All this is to say that nothing Dikotter writes is incorrect, per se. But The Age of Openness only demonstrates the presence of some modern, Westward-looking intellectual currents and elites, rather than a society-wide phenomenon or any sort of national project. In the wake of the Second World War, and without a Mao, would China has resumed a whiggish progression towards liberal democracy? Or would the fundamental conditions responsible for the rise of the CCP have remained in any event? Might China have become the equivalent of the ROK under Syngman Rhee? Or subsumed under the aegis of Soviet protection, like other fledgling democracies in Czechoslovakia and Poland? A case for many possible alternate futures for China can be made, but that fact itself means that Dikotter's rosy vision of progress interrupted is far from a complete picture of China between the wars.
Small in volume, big in essence. Frank Dikotter's first book of his highly acclaimed 20th-century China series (followed by ''Mao's Great Famine'' and ''The Tragedy of Liberation'') sets the record straight on one of the most neglected parts of modern Chinese historiography, namely the Republican period (1911-1949).
Set against the backdrop of growing secondary literature and consensus-breaking attitudes that have been re-evaluating modern Chinese history during the past couple of decades, ''The Age of Openness’’ shares the same intellectual tradition with the pivotal ''Reappraising Republican China’’ (China Quarterly 1997) and provides the most effective and all-encompassing summary of the state of studies on the Republican period, drawing from an interdisciplinary body of knowledge that challenges the conventional wisdom of the warlord-ridden, backward and reactionary nature of Republican China.
Highly recommended for both the amateur and seasoned reader of modern China.
Very simple to follow and supports an interesting thesis that sees globalism in the republican era before the rise of communism in China.
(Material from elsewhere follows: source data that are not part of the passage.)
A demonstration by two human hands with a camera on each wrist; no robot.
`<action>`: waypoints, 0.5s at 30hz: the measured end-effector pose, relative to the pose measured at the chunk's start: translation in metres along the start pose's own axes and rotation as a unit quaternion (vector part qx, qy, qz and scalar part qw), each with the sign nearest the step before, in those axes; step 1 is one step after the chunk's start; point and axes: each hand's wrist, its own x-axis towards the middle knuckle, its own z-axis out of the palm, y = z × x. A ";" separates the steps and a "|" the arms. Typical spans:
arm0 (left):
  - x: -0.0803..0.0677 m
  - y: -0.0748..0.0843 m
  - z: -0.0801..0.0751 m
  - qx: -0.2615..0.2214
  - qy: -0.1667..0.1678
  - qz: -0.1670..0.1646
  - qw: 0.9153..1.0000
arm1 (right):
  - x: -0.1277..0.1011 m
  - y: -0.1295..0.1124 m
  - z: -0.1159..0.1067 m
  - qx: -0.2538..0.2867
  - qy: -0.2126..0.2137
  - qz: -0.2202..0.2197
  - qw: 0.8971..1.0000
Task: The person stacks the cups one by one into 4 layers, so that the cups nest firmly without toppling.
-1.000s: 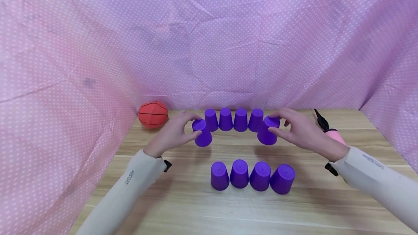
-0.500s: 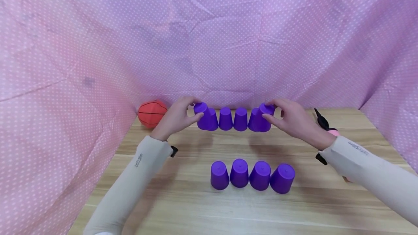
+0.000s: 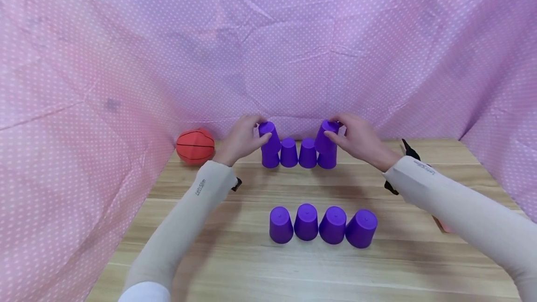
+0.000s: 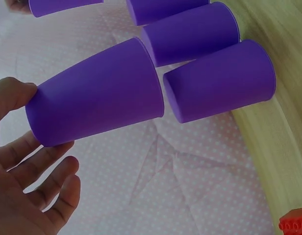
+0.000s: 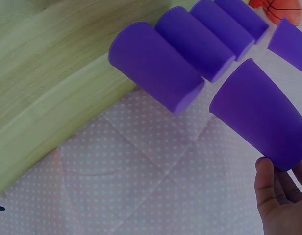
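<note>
My left hand (image 3: 242, 140) pinches an upside-down purple plastic cup (image 3: 268, 135) near its base, thumb on one side and fingers on the other. In the left wrist view this cup (image 4: 97, 93) hangs just above the end cup (image 4: 222, 81) of the back row, a small gap between them. My right hand (image 3: 360, 140) holds a second purple cup (image 3: 325, 138) the same way, slightly tilted. The right wrist view has that cup (image 5: 259, 112) just off the base of the row's other end cup (image 5: 156, 66). Two middle cups, left (image 3: 288, 153) and right (image 3: 308, 153), stand between the ends.
Nearer me, several more upside-down purple cups (image 3: 306, 223) stand in a row on the wooden table (image 3: 235, 264). A red basketball-patterned ball (image 3: 195, 146) sits at the back left. At the right, a black-tipped pink object (image 3: 411, 149) is partly behind my sleeve. Pink dotted cloth (image 3: 268, 59) hangs behind.
Both hands have carried their cups upward, away from me and inward. The cups have gone from beside the back row's ends to above its end cups. The front row has stayed put.
</note>
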 end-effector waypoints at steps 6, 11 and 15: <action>0.012 -0.004 0.007 0.001 0.002 -0.017 1.000 | 0.008 0.007 0.007 0.005 -0.009 0.014 1.000; 0.019 -0.007 0.013 0.019 -0.002 -0.024 1.000 | 0.014 0.013 0.013 0.005 -0.013 0.026 1.000; 0.024 -0.008 0.017 0.015 -0.001 -0.011 1.000 | 0.017 0.017 0.019 0.007 -0.012 0.028 1.000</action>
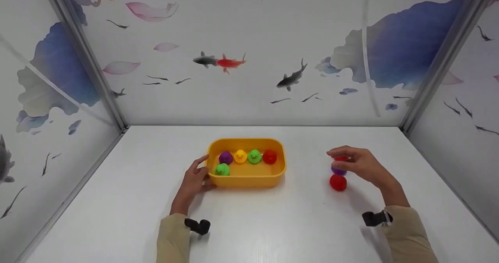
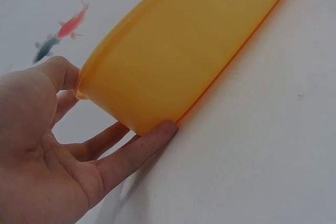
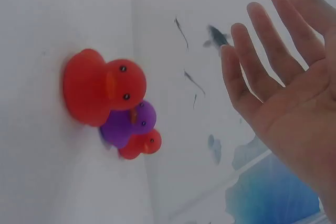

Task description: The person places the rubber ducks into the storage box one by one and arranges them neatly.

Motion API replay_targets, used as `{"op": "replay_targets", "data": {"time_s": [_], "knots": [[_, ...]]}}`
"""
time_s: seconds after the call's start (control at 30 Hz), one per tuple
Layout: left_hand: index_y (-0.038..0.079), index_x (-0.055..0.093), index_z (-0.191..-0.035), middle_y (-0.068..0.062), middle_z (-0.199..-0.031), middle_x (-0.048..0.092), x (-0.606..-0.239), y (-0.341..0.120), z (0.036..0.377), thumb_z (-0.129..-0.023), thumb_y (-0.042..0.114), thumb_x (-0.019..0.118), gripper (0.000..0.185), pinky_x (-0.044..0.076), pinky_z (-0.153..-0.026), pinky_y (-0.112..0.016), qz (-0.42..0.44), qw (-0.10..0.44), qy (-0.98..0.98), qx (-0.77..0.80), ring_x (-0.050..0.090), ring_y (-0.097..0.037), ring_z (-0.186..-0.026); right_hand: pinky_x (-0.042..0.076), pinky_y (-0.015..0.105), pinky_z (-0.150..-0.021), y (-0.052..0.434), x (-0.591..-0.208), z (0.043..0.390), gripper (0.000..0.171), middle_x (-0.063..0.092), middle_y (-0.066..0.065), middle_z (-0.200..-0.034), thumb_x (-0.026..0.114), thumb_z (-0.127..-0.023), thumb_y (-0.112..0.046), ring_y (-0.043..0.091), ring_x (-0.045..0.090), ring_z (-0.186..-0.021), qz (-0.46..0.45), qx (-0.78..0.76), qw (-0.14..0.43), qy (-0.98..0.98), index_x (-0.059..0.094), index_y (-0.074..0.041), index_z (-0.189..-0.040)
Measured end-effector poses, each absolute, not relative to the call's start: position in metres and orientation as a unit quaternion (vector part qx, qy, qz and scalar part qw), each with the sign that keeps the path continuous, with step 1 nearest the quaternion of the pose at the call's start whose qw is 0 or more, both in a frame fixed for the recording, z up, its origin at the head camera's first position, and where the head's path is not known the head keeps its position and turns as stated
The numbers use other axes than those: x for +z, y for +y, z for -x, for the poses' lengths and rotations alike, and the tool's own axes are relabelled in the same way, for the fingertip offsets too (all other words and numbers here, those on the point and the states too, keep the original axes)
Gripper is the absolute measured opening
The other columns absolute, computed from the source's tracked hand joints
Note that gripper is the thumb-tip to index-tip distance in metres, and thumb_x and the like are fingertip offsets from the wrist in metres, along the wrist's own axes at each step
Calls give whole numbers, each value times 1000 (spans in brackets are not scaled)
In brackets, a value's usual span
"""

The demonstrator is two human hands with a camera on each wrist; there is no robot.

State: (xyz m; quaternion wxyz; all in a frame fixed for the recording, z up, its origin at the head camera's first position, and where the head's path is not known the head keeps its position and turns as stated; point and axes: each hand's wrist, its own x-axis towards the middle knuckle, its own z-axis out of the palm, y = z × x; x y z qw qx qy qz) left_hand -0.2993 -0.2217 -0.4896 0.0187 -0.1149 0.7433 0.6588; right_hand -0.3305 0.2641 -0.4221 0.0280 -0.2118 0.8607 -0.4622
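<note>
Table (image 1: 273,224): white top under both my arms; I can read no writing, label or brand on it.
Walls (image 1: 249,41): white panels printed with fish, pink petals and blue leaves; I find no words in the print.
Tub (image 1: 247,180): a yellow plastic one near the middle of the table, bare of any label on the side the left wrist view shows (image 2: 178,51).
My left hand (image 1: 193,182): at the tub's left end, fingers (image 2: 137,151) straight and relaxed, their tips touching its lower edge, thumb up by the rim.
My right hand (image 1: 360,165): off to the right, well apart from the tub, fingers (image 3: 252,61) spread and nearly straight, holding nothing, hovering just above three ducks.
Ducks outside the tub: in a line on the table, a big red duck (image 3: 102,90) nearest me, a purple duck (image 3: 128,125) behind it, a small red duck (image 3: 140,145) farthest; they touch or nearly so.
Ducks in the tub: purple (image 1: 225,157), yellow (image 1: 240,156), green (image 1: 255,156) and red (image 1: 269,156) along the back wall, another green (image 1: 222,170) at the front left.
</note>
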Motion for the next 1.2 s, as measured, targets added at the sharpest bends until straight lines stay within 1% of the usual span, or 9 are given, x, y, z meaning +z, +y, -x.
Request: {"op": "replay_targets", "data": {"time_s": [0.07,0.2,0.27,0.43,0.63,0.73,0.87,1.1,1.2], "knots": [[29,41,-152,-19,-136,55,-490,-221,300,-103,21,47,50,63,-84,-38,114,19,742,660,63,-26,-105,59,21,-86,273,-427,332,40,60,15,-134,70,-93,-27,24,62,-114,213,-466,38,858,65,-13,-131],[30,41,-152,-18,-134,56,-490,-221,301,-103,21,47,50,63,-84,-37,119,18,742,659,63,-26,-105,57,19,-87,288,-438,334,46,56,19,-140,70,-93,-26,42,51,-129,207,-465,66,858,61,-13,-135],[30,41,-152,-18,-132,56,-490,-221,301,-103,21,47,50,63,-84,-37,120,18,743,658,63,-25,-104,57,19,-87,295,-444,335,49,54,20,-142,71,-92,-26,45,47,-132,201,-460,79,861,59,-13,-137],[29,42,-152,-18,-133,55,-490,-222,300,-103,20,47,50,63,-84,-38,120,17,739,663,63,-25,-104,56,23,-90,307,-457,337,50,52,19,-144,71,-91,-27,44,46,-134,191,-455,95,865,59,-11,-137],[29,41,-152,-20,-141,52,-490,-220,302,-102,19,47,51,62,-86,-40,119,20,743,658,63,-27,-107,56,43,-98,313,-466,335,51,49,21,-146,70,-92,-28,44,46,-134,173,-450,115,869,58,-9,-138],[29,40,-152,-20,-142,52,-488,-218,302,-103,21,47,51,62,-87,-39,122,24,748,652,64,-26,-107,55,48,-100,315,-469,336,53,49,22,-147,71,-91,-29,44,46,-135,169,-441,124,873,57,-11,-139],[30,40,-152,-19,-140,54,-486,-218,302,-103,22,46,49,62,-86,-38,122,23,748,652,65,-26,-105,56,48,-99,315,-470,337,56,50,23,-146,72,-90,-30,44,46,-134,167,-431,133,877,57,-11,-140],[29,40,-152,-19,-138,55,-489,-219,301,-103,21,47,50,62,-85,-38,123,22,749,650,65,-26,-104,57,36,-95,311,-470,336,53,54,22,-140,74,-88,-32,39,51,-129,167,-411,137,886,61,-10,-135],[30,41,-152,-19,-138,56,-490,-219,301,-103,21,47,50,62,-86,-38,124,22,750,650,65,-25,-103,58,36,-94,308,-471,336,53,56,20,-138,75,-88,-30,36,52,-126,160,-411,149,885,61,-11,-135]]}}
Nevertheless, the analysis is not extremely in depth. It seems to be so fixated on proving the thesis rather than on providing a nuanced perspective.
Interesting read. Very short book that sets up the next three books on China. I could not help but think that America and where it is now headed. Openness is a great theory that should be brought back to the forefront in this country.
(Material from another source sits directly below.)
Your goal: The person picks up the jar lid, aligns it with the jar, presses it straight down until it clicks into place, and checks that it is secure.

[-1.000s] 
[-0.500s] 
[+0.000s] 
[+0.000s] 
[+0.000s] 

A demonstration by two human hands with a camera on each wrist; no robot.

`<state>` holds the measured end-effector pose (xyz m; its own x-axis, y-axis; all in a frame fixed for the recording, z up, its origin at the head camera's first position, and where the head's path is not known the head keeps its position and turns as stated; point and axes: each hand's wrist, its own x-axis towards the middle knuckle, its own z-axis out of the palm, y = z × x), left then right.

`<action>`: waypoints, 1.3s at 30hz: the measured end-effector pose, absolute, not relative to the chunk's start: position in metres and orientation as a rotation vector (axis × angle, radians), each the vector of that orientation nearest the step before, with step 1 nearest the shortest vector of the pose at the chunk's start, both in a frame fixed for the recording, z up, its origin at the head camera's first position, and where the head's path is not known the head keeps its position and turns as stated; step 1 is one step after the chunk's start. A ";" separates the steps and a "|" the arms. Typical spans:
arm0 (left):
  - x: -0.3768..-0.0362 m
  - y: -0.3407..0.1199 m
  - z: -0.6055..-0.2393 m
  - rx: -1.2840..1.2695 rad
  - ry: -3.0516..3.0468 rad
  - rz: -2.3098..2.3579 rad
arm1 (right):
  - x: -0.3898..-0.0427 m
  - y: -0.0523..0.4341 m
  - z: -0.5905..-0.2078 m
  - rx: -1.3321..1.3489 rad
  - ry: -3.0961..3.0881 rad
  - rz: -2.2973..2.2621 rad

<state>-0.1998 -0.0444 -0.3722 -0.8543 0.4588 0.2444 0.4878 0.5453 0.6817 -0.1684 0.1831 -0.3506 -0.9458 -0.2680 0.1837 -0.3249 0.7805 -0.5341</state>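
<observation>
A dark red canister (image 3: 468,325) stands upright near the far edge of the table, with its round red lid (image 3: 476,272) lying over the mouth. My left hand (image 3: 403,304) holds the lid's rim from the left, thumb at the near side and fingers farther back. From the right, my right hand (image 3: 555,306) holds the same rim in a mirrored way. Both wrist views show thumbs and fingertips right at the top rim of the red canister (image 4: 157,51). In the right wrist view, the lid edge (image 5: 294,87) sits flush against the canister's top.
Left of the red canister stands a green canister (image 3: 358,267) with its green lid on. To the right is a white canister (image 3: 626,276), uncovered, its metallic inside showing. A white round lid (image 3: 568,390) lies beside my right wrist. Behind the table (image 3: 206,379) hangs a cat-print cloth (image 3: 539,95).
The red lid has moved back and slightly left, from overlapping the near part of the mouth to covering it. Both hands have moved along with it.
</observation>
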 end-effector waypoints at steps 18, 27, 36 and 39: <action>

Torn between a 3 and a 4, but gave it a 4 because I'm a ratings softie.
It's a short book, about a hundred pages without the endnotes. It really isn't enough space to defend a huge thesis that challenges common conceptions about republican China. Granted, he references a few books and journal articles that do this task at greater detail. Perhaps that's why he didn't do this as a proper book instead of a short monograph, or maybe not.
I think he does offer enough evidence though to challenge the simple view of the time as one of lawless warlords and exploitative colonial capitalism. The truth is obviously far fuzzier than that, and so long as that's his constrained goal, it is surpassed.
But truly, there's some meat on these bones. Dikötter could have gotten a stew going instead of making the petite point and peacing out.